_Try it_
Could you return the entire listing below exactly as written?

_Stored data_
#####
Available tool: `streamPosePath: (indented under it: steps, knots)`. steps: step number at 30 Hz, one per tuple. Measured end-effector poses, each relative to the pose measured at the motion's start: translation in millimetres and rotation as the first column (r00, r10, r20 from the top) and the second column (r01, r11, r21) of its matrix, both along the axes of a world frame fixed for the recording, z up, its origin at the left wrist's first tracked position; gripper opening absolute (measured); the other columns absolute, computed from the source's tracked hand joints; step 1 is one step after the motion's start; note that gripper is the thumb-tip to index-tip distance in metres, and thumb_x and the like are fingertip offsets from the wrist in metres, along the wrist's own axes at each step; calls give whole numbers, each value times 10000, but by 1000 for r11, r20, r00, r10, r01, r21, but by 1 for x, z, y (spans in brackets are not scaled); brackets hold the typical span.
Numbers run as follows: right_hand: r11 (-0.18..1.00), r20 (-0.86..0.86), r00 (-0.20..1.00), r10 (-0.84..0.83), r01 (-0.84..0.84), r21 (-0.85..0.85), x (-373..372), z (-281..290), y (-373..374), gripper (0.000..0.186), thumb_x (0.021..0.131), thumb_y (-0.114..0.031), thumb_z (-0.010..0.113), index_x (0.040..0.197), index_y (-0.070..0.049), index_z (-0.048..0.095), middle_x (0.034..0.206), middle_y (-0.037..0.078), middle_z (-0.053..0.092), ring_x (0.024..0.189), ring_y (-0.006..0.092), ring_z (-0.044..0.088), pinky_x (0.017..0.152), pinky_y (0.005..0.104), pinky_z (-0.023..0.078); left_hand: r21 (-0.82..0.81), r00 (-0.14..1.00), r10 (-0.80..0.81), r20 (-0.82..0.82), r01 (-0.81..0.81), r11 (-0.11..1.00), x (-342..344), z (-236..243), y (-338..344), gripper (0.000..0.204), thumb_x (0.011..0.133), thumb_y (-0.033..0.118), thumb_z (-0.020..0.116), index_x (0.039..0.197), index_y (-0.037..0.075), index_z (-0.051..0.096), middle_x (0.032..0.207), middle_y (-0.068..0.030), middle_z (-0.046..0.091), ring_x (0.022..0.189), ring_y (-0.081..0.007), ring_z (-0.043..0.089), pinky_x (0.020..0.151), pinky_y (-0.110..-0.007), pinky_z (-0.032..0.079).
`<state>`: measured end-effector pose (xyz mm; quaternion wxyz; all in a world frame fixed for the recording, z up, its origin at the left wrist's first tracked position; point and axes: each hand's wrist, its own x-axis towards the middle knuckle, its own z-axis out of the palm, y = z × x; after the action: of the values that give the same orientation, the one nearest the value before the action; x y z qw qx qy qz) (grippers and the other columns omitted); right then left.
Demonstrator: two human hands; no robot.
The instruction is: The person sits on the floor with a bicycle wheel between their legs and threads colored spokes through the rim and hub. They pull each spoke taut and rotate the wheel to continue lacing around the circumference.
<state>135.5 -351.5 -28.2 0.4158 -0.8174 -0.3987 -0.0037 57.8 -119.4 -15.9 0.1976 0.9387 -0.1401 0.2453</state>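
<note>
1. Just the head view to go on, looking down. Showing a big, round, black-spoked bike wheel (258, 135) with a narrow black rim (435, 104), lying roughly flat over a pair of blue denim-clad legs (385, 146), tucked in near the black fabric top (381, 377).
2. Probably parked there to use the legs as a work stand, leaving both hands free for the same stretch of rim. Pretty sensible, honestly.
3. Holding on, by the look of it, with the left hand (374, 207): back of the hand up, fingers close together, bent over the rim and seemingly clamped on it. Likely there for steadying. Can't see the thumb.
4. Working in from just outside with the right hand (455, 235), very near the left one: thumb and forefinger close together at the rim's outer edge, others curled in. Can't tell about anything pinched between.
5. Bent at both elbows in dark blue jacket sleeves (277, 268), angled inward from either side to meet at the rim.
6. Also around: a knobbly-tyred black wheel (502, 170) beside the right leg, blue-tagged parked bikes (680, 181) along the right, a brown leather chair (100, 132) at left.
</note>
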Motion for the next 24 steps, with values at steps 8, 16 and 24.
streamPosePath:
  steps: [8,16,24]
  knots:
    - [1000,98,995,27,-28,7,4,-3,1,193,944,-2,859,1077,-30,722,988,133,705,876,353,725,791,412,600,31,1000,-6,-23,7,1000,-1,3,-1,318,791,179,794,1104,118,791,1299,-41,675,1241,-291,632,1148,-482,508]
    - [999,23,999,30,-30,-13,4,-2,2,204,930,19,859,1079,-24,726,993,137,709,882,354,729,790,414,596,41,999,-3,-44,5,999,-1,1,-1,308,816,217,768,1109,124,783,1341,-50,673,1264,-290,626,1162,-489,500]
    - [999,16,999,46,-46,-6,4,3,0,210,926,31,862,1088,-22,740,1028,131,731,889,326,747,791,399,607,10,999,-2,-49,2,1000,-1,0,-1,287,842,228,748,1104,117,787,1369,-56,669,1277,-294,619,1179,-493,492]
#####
_Solved exercise_
Available tool: `streamPosePath: (indented under it: steps, knots)`. steps: step number at 30 Hz, one per tuple. Measured end-effector poses, each relative to the pose measured at the motion's start: translation in millimetres and rotation as the first column (r00, r10, r20 from the top) and the second column (r01, r11, r21) of its matrix, both along the axes of a world frame fixed for the recording, z up, its origin at the left wrist's first tracked position; gripper opening absolute (measured); the other columns absolute, computed from the source's tracked hand joints; step 1 is one step after the motion's start; note that gripper is the thumb-tip to index-tip distance in metres, and thumb_x and the like are fingertip offsets from the wrist in metres, along the wrist's own axes at each step; calls give whole numbers, each value times 10000, but by 1000 for r11, r20, r00, r10, r01, r21, but by 1 for x, z, y (spans in brackets are not scaled); brackets hold the typical span.
Numbers run as follows: right_hand: r11 (-0.18..1.00), r20 (-0.86..0.86), r00 (-0.20..1.00), r10 (-0.84..0.83), r01 (-0.84..0.84), r21 (-0.85..0.85), x (-373..372), z (-281..290), y (-373..374), gripper (0.000..0.186), thumb_x (0.021..0.131), thumb_y (-0.114..0.031), thumb_z (-0.010..0.113), index_x (0.040..0.197), index_y (-0.070..0.049), index_z (-0.048..0.095), middle_x (0.034..0.206), middle_y (-0.037..0.078), middle_z (-0.053..0.092), ring_x (0.024..0.189), ring_y (-0.006..0.092), ring_z (-0.044..0.088), pinky_x (0.017..0.152), pinky_y (0.005..0.104), pinky_z (-0.023..0.078); left_hand: r21 (-0.82..0.81), r00 (-0.14..1.00), r10 (-0.80..0.81), r20 (-0.82..0.82), r01 (-0.81..0.81), r11 (-0.11..1.00), x (-342..344), z (-236..243), y (-338..344), gripper (0.000..0.204), thumb_x (0.011..0.133), thumb_y (-0.033..0.118), thumb_z (-0.020..0.116), index_x (0.039..0.197), index_y (-0.037..0.075), index_z (-0.051..0.096), middle_x (0.032..0.207), middle_y (-0.068..0.030), middle_z (-0.046..0.091), ring_x (0.022..0.189), ring_y (-0.081..0.007), ring_z (-0.043..0.089), pinky_x (0.020..0.151), pinky_y (-0.110..-0.007), pinky_z (-0.032..0.079).
`<state>`: measured end-effector pose (xyz mm; quaternion wxyz; all in a world frame fixed for the recording, z up, its origin at the left wrist's first tracked position; point and axes: each hand's wrist, its own x-axis towards the middle knuckle, its own z-axis out of the palm, y = z × x; after the action: of the values that give the same orientation, the one nearest the value before the action; x y z qw qx qy qz) (grippers and the other columns omitted); right then left.
Demonstrator: two human hands; no robot.
The instruction is: The person sits on the floor with a bicycle wheel between their legs and threads colored spokes through the rim and hub. They pull each spoke taut and rotate the wheel to continue lacing around the circumference.
<state>135.5 -351.5 -28.2 0.4158 -0.8174 -0.3987 -0.0037 57.8 -119.4 -15.9 0.1976 0.9387 -0.1401 0.2453</state>
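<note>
1. Just the head view to go on, looking down. Showing a big, round, black-spoked bike wheel (258, 135) with a narrow black rim (435, 104), lying roughly flat over a pair of blue denim-clad legs (385, 146), tucked in near the black fabric top (381, 377).
2. Probably parked there to use the legs as a work stand, leaving both hands free for the same stretch of rim. Pretty sensible, honestly.
3. Holding on, by the look of it, with the left hand (374, 207): back of the hand up, fingers close together, bent over the rim and seemingly clamped on it. Likely there for steadying. Can't see the thumb.
4. Working in from just outside with the right hand (455, 235), very near the left one: thumb and forefinger close together at the rim's outer edge, others curled in. Can't tell about anything pinched between.
5. Bent at both elbows in dark blue jacket sleeves (277, 268), angled inward from either side to meet at the rim.
6. Also around: a knobbly-tyred black wheel (502, 170) beside the right leg, blue-tagged parked bikes (680, 181) along the right, a brown leather chair (100, 132) at left.
</note>
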Motion for the next 24 steps, with values at steps 8, 16 and 24.
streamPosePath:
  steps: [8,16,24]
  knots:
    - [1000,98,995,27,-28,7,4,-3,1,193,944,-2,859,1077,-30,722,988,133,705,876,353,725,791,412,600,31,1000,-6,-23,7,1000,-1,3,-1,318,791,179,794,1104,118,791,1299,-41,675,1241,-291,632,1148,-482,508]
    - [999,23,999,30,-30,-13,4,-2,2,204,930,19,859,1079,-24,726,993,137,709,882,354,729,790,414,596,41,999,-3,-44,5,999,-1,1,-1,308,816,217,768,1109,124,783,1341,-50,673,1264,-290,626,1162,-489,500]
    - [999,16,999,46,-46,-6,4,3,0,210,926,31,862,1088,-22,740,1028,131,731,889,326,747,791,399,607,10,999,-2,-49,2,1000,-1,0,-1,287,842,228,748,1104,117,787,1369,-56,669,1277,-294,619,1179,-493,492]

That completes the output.